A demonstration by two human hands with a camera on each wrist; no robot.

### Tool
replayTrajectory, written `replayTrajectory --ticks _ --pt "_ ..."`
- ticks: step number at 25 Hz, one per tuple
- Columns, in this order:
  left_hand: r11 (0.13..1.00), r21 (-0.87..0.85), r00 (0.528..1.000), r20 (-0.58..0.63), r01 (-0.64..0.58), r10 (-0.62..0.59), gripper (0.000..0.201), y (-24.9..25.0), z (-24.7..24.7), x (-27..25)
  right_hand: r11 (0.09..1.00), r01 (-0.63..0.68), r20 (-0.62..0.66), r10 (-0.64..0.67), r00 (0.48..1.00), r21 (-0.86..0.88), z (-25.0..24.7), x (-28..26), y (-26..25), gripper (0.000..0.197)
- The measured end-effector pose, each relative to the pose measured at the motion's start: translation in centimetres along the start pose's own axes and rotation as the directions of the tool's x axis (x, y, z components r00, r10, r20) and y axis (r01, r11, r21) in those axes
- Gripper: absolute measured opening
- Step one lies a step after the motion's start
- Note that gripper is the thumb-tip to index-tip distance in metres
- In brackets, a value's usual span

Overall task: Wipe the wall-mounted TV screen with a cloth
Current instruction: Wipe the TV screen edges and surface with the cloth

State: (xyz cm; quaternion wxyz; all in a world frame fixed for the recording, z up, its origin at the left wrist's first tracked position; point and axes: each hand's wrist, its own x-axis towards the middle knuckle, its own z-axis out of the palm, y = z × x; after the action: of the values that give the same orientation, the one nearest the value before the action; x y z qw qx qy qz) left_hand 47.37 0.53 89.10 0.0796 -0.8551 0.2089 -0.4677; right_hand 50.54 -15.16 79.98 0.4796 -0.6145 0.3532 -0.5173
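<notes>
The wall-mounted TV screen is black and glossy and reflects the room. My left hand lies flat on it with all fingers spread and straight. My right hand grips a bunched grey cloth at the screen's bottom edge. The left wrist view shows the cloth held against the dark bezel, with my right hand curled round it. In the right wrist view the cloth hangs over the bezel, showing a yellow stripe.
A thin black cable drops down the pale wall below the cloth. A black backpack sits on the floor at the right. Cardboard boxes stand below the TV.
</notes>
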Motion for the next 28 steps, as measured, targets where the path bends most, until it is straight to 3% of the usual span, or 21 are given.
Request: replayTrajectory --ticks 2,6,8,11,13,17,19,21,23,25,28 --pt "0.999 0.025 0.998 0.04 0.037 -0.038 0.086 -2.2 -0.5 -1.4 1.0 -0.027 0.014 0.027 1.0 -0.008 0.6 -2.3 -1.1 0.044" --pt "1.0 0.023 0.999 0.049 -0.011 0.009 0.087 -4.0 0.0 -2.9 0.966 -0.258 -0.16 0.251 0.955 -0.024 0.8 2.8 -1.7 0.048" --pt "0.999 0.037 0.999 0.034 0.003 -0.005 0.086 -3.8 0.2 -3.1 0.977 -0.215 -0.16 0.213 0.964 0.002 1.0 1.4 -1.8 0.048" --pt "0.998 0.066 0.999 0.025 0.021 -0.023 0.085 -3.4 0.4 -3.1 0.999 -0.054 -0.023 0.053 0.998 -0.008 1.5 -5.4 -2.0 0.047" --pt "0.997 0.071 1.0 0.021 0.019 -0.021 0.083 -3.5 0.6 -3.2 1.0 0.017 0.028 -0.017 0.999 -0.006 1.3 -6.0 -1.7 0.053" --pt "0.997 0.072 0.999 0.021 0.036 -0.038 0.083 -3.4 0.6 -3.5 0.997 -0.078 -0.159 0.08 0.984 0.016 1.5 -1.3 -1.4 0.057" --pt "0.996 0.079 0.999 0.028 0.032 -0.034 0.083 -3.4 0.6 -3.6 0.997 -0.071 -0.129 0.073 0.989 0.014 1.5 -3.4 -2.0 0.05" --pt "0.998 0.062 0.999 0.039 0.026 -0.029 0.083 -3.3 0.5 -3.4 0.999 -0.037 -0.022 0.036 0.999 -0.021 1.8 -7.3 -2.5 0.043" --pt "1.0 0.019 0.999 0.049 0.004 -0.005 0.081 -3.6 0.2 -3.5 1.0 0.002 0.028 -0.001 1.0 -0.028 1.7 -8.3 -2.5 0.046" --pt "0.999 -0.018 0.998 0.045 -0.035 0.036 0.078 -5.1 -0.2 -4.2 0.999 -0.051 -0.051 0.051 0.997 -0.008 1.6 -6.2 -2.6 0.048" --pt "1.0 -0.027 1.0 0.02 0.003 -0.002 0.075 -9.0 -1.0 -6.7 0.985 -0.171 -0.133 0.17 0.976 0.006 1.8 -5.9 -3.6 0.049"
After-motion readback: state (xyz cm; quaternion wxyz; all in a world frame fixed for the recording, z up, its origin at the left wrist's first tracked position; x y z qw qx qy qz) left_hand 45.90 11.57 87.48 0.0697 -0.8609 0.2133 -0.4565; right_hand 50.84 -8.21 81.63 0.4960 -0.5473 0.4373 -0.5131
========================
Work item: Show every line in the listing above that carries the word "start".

Output for this exercise:
- The measured end-effector pose, each relative to the pose measured at the motion's start: translation in centimetres along the start pose's own axes and rotation as the directions of the tool's x axis (x, y, z components r00, r10, r20) and y axis (r01, r11, r21) in those axes
- Step one lies a step after the motion's start

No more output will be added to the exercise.